If that's true, then the first year of Trump's tariff regime has heightened the threat.

New data released Thursday by the Census Bureau show that America's trade deficit—the gap between the total value of all imports and all exports—hit a record high in 2025.

America imported $3.44 trillion of goods during 2025, the Census report shows. That's a $143 billion increase over 2024, despite the higher taxes applied to many of those imports last year. Meanwhile, exports increased by $123.5 billion to a total of $2.2 trillion.

That leaves a trade deficit of $1.24 trillion for the year—a 2.1 percent increase over 2024 and the largest total ever reported.

Thankfully, trade deficits are neither an economic problem nor a national security one. In reality, a trade deficit is little more than an accounting gimmick, and America imports more than it exports because it is a very wealthy country that can afford to buy a lot of goods from the rest of the world.

That's a good thing. Indeed, the only time in recent history that the trade deficit declined was during the so-called "Great Recession" following the 2008 mortgage crisis. That's not a period of history most people would be eager to repeat, even if it meant the gap between imports and exports was falling.

After misdiagnosing a problem where there isn't one, Trump also applied the wrong policy choices to achieve his goal.

Tariffs don't reduce trade deficits. That's something that plenty of economists could have told the White House, if only the administration were willing to listen.

"When tariffs reduce imports, they also reduce the supply of dollars that pay for imports," warned Joseph Gagnon, a senior fellow at the Peterson Institute for International Economics, weeks before Trump's "Liberation Day" tariff announcement. "The result is that imports do not shrink as much as would be expected from the tariff alone, and exports shrink by an equal amount, leaving the deficit unchanged."
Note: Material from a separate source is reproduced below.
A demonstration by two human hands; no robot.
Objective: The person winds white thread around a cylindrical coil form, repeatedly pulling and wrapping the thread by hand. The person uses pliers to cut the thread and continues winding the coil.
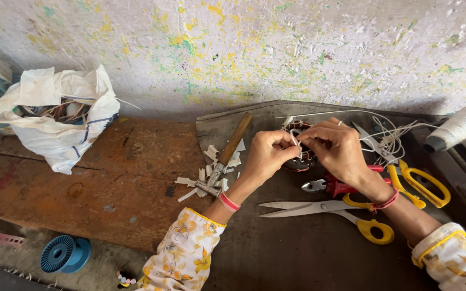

Or Trump could have looked at the trade deficit stats from his first term in office, when he hiked various tariffs. Despite that, America's trade deficit climbed from about $481 billion in 2016 to $679 billion in 2020.

Like all policies, Trump's tariffs ought to be evaluated by their consequences—rather than by their intentions or the peculiar preferences of the president's economic advisors. After the first year, the conclusion is inevitable: Trump promised a lower trade deficit, and the opposite has occurred.